Is Politics the Next Venue for a Speech Code?

Is America in the early stages of developing a political speech code, similar to those now found on hundreds of college campuses across the country? These speech codes, often imposed in violation of basic free speech rights by state universities, obstensibly aimed at preventing harassment, in reality serve to contain speech that is subjectively offensive to one person or a favored group, making the free exchange of ideas difficult, if not disasterous, for those whose speech runs counter to the accepted “norm” of the college campus.

In his 1991 book on the changing campus environment, Illiberal Education: The Politics of Race and Sex on Campus, Dinesh D'Souza noted:

Universities are a microcosm of society. But they are more than a reflection or mirror; they are a leading indicator...Of all American institutions, perhaps only the military brings people of such different backgrounds into more intimate contact.

From the early 1980's onward, the cultural outlook on college campus swung decidedly to the left. In order to advance what D'Souza called the victim's revolution, speech codes became increasingly common as a means of controlling debate and dissenting (read not favored or politically conservative) views. The venues and content of speech were sanitized, dissenting views regulated, if not de facto banned, and thus was born a new world on campus, one in which any speech viewed subjectively as offensive was verboten. In other words, campus speech codes served as the progenitor of the political speech code now at hand.

Last week, a transcript of a Washington state case dealing with political ads became the subject of a little internet reporting, here and here.

One of the most interesting lines from the decision is this little gem from Judge Richard A. Jones:

Under any notion of rational interpretation the suggestion that an elected official engaged in a "cover up" is an assertion that clearly and unambiguously suggests the official engaged in an act of deceit, deception, fraud or concealment...The notion that this advertisement was desigened to discuss the issues and noted a personal attack on the character strains credulity. Any listener knowing of the citizen's candidacy for attorney general would have only one reasonable interpretation: that is, that the ad was an exhortation to vote against [candidate Deborah] Senn.(emphasis added)

The ad in question was one of a pair that attacked Washington State Attorney General candidate Deborah Senn. The inclusion of the line accusing Senn of a cover-up distinguished this ad from the other, more general issue ad.

Aside from the attack on Senn's character, this would have been a case of no import, but by interpreting an attack on a candidate's character as a type of campaign activity designed to pursuade the voter about a person rather than about an issue, the court said that the ad with the personal attack was subject to regulation by the state.

Admittedly, I am unfamiliar with the Washington State precendent cited in the ruling, but it seems to me we are looking a a different realm of political speech regulation than had been previously contemplated in earlier times.

With the passage of BCRA, the regulation of more types of campaign ads, and the growing calls for more regulation of the media of political speech (namely anonymous blogs), we as a nation head toward a world in which political speech is to be the next victim of a speech code.

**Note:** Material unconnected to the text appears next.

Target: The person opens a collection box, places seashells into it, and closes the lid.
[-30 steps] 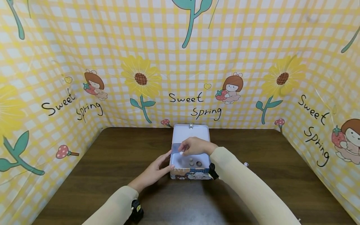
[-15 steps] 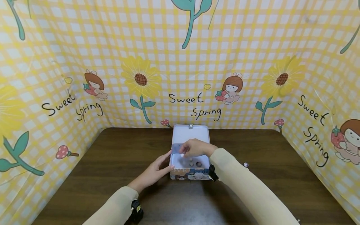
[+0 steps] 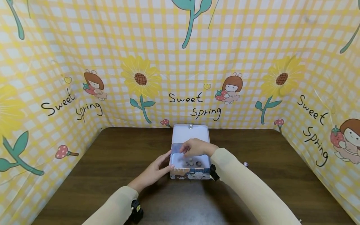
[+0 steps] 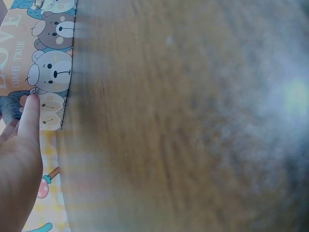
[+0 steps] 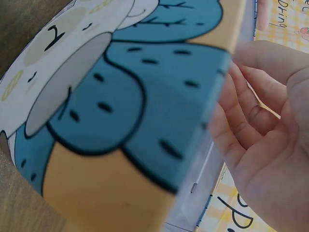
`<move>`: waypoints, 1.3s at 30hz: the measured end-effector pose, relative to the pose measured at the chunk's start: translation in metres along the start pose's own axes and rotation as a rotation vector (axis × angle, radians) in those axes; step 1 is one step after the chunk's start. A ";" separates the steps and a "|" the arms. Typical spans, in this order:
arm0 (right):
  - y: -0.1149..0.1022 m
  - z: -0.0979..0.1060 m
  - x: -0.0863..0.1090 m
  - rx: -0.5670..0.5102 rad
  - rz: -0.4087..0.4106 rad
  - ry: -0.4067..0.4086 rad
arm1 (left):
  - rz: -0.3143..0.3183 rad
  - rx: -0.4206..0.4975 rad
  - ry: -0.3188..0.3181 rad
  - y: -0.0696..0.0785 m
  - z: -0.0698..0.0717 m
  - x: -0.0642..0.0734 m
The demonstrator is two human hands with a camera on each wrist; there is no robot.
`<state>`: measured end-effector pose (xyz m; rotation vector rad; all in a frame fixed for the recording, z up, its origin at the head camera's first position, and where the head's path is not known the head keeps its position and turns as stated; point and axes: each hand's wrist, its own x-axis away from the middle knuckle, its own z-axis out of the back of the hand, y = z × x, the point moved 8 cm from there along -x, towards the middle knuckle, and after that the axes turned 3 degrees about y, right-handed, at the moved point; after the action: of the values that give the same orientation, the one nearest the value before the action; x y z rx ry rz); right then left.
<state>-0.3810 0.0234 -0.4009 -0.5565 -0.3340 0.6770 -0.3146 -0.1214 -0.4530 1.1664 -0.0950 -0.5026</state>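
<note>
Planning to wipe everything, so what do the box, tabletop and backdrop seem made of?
Box: probably thin painted tin with a satin finish; it has crisp edges, a smooth pale inside and a metallic-looking clasp, though plastic is possible.
Tabletop: wood or laminate, faintly glossy, from its brown grain and soft sheen.
Backdrop: likely printed fabric or thin sheeting, matte, since it hangs in soft creases.

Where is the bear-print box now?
In the head view's lower middle, the bear-print box stands open on the table, the left hand at its left side, the right hand over it.
</note>
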 end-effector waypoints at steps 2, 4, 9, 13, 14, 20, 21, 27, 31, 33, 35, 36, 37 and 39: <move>0.000 0.000 0.000 -0.008 0.003 -0.001 | 0.001 0.005 -0.001 0.000 0.000 0.000; 0.000 0.001 0.001 -0.009 0.008 -0.001 | -0.001 0.008 -0.002 0.001 0.000 0.001; -0.002 0.004 0.003 0.008 0.019 -0.001 | 0.004 0.002 0.000 0.002 0.000 0.001; -0.002 0.008 0.007 0.008 0.030 0.006 | 0.009 -0.009 0.006 0.002 0.000 0.001; -0.002 0.009 0.008 0.006 0.032 0.008 | 0.005 -0.013 0.007 0.002 0.000 0.001; -0.001 0.013 0.017 0.002 0.040 0.011 | -0.007 -0.019 0.016 0.003 0.000 0.000; -0.001 0.014 0.018 0.001 0.046 0.012 | -0.004 -0.015 0.017 0.003 0.000 0.000; -0.001 0.021 0.026 -0.009 0.068 0.007 | 0.014 -0.006 0.019 0.002 -0.001 0.001; 0.002 0.026 0.031 -0.015 0.071 0.007 | 0.022 -0.019 0.028 0.002 0.000 0.001; 0.003 0.029 0.034 -0.023 0.078 0.011 | 0.032 -0.021 0.031 0.002 0.000 0.001; 0.005 0.033 0.037 -0.037 0.082 0.016 | 0.035 -0.022 0.032 0.002 0.000 0.001; 0.006 0.035 0.039 -0.040 0.084 0.023 | 0.033 -0.023 0.031 0.002 0.000 0.001; 0.007 0.038 0.041 -0.039 0.082 0.034 | 0.034 -0.021 0.031 0.003 0.000 0.001; 0.010 0.045 0.046 -0.037 0.076 0.060 | 0.028 -0.024 0.029 0.004 0.000 0.002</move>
<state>-0.3734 0.0774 -0.3651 -0.6257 -0.2708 0.7271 -0.3118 -0.1209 -0.4498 1.1473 -0.0801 -0.4613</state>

Consider for a moment that under the old, pre-BCRA Federal Election Campaign Act as interpreted in Buckley vs. Valeo, in order for speech to be regulated political speech, the advertisement in question had to contan the so-called magic words, such as "elect, vote for, vote against," a particular named candidate. Under BCRA, any ads which promote, attack, support or oppose an indentifiable federal candidate are regulated. Thus if you put a picture up on the TV screen and say nasty things about a canddiate, that can be interpreted as a campaign ad and thus subject to regulation.

Thus, despite what I think is a dumb result, Judge Jones is exactly right in his ruling under federal law and I would presume state law. While this may be a correct legal ruling, the underlying question becomes, what about politics has changed so much that we need a speech code, a set of regulations designed to inform the voter as to who paid for the ads?

Politics has always been a bit of a blood sport. At the heart of politics is control over the policy-making and enforcing apparatus of the state. Politics has been the venue of a number of episodes of character assasinations, brutal outings and complete misinterpretations of the indiscreations of youth. Yet, in 2005, reformers like John McCain, Russ Feingold, Chris Shays, Charles Lewis and Fred Wertheimer and others think that our sensitivities are too delicate to allow unfettered debate. In their eyes, we need a speech code, because we dumb common folk are too stupid to understand that when one group charges a candidate allegedly covered up some incident, that we can see through the rhetoric to see an attack ad when presented with it.

The next several election cycles will surely test the growing political speech code. Too much regulation is a bad thing and leads to stagnation, indoctrination, and lack of diverse opinions. If you don't believe me, go to any college campus with a sign that says "Political Correctness and Speech Codes are Tools of Liberals' Repression" and see how long you last.